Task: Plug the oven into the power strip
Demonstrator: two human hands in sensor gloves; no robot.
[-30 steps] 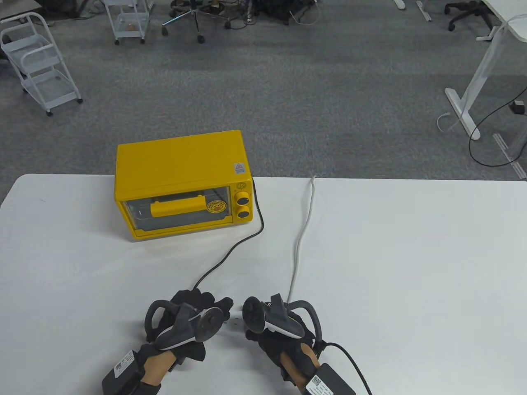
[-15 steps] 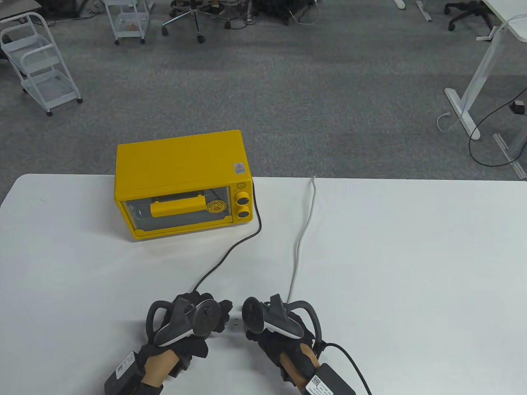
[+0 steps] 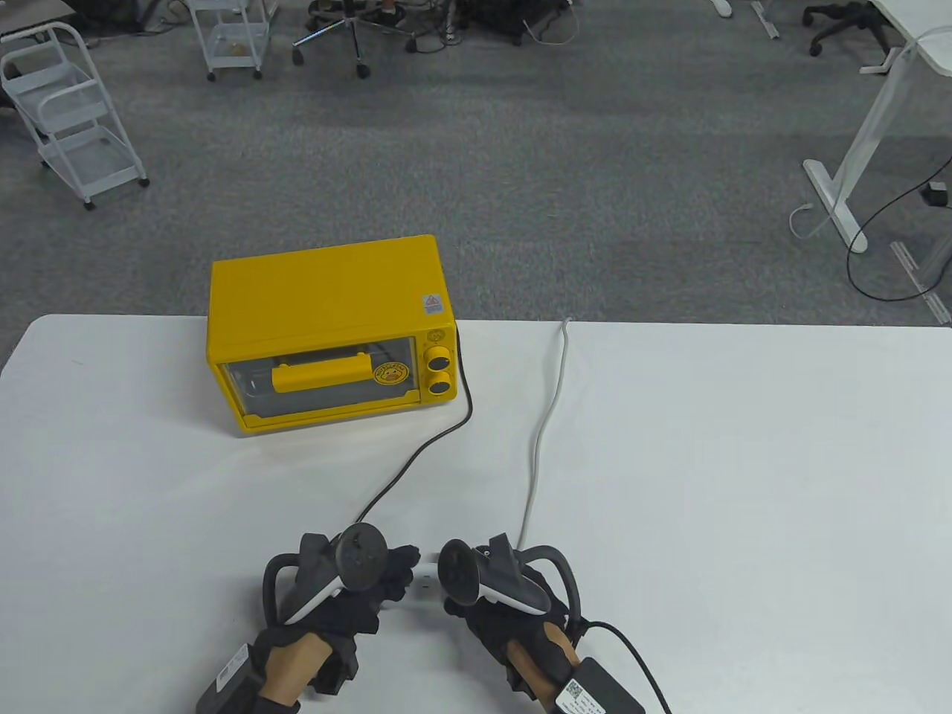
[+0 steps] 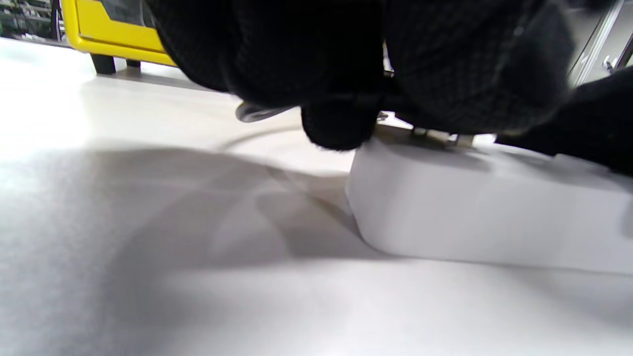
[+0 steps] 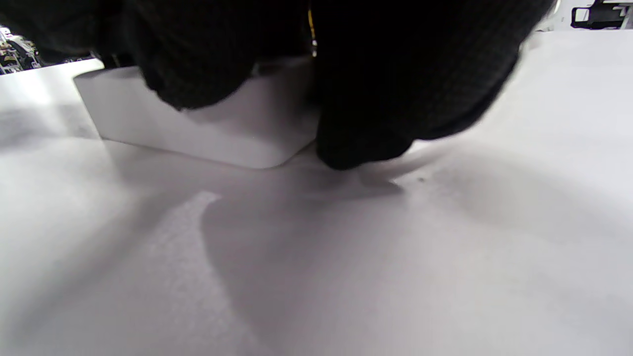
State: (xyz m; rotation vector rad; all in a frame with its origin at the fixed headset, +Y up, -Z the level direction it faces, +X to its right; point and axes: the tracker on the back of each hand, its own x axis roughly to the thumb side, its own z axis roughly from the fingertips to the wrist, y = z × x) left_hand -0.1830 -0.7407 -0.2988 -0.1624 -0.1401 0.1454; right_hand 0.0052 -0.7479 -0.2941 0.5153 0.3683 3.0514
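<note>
**Plug at the socket, strip braced from the right**

The yellow oven (image 3: 331, 335) stands at the far left of the white table (image 3: 744, 483), and its black cord (image 3: 416, 454) runs down toward the person, ending under the left hand (image 3: 349, 587). That hand is curled over something at the top face of the white power strip (image 4: 474, 217); in the left wrist view metal prongs show just above the strip's surface, so it is most likely holding the oven's plug, though the plug body itself is hidden by the glove. Just to the right, the right hand (image 3: 506, 602) rests on the strip's other end, fingers (image 5: 366, 133) draped over its edge and touching the table; how tightly it grips I cannot tell. The strip's pale cable (image 3: 543, 431) leads away toward the table's far edge.

By my judgement the strip is light, rigid plastic and will slide on the smooth tabletop, so it needs pinning down. The plug is stiff and should be held by its body, not the limp cord, and pushed straight in.
</note>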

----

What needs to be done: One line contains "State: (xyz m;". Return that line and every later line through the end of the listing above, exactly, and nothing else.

Solution to this task:
State: (xyz m; rotation vector rad; all in a frame with its origin at the fixed headset, +Y up, -Z the level direction it faces, +X to its right; point and axes: the tracker on the back of each hand, its own x axis roughly to the thumb side, its own z axis roughly from the fingertips to the wrist, y = z × x) left_hand -0.1830 -0.7407 -0.2988 -0.1624 -0.1401 0.1454; right_hand 0.0052 -0.7479 -0.2941 0.5153 0.3683 3.0514
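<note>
**Plug at the socket, strip braced from the right**

The yellow oven (image 3: 331, 335) stands at the far left of the white table (image 3: 744, 483), and its black cord (image 3: 416, 454) runs down toward the person, ending under the left hand (image 3: 349, 587). That hand is curled over something at the top face of the white power strip (image 4: 474, 217); in the left wrist view metal prongs show just above the strip's surface, so it is most likely holding the oven's plug, though the plug body itself is hidden by the glove. Just to the right, the right hand (image 3: 506, 602) rests on the strip's other end, fingers (image 5: 366, 133) draped over its edge and touching the table; how tightly it grips I cannot tell. The strip's pale cable (image 3: 543, 431) leads away toward the table's far edge.

By my judgement the strip is light, rigid plastic and will slide on the smooth tabletop, so it needs pinning down. The plug is stiff and should be held by its body, not the limp cord, and pushed straight in.
</note>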

There is no more to add to the answer.